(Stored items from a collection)
══════════════════════════════

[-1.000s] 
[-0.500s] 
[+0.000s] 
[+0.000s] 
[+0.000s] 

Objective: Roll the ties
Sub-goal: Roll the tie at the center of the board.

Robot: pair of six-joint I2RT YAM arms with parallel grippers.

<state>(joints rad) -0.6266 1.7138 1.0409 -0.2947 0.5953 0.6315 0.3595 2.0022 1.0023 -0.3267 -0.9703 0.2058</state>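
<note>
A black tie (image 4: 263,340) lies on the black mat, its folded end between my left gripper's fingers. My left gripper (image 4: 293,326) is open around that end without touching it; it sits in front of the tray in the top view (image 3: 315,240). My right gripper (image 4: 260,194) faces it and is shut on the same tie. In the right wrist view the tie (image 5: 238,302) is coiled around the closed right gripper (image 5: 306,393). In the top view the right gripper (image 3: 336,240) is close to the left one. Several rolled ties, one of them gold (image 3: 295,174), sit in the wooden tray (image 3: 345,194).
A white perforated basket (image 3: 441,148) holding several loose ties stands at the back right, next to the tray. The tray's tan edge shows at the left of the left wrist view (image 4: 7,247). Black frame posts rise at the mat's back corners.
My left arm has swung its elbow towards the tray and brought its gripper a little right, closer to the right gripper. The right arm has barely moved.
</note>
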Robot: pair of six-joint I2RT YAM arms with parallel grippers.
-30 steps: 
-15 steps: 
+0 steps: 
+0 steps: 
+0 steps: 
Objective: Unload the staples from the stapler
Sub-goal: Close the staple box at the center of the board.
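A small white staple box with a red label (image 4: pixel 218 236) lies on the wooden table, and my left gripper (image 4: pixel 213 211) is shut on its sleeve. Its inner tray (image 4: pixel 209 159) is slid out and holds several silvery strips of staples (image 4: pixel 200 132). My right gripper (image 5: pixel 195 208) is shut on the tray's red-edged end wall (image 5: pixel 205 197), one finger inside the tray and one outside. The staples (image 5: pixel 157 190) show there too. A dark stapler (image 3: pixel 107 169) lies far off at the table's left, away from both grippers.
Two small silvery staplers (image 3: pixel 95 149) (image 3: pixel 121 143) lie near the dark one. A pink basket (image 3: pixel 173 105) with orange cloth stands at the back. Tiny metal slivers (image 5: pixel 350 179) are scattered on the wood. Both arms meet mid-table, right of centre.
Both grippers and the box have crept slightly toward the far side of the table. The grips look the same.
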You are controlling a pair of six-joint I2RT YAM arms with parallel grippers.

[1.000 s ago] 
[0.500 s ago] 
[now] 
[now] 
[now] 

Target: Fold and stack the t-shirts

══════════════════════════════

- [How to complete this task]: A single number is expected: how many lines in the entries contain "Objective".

- [Solution to this exercise]: 2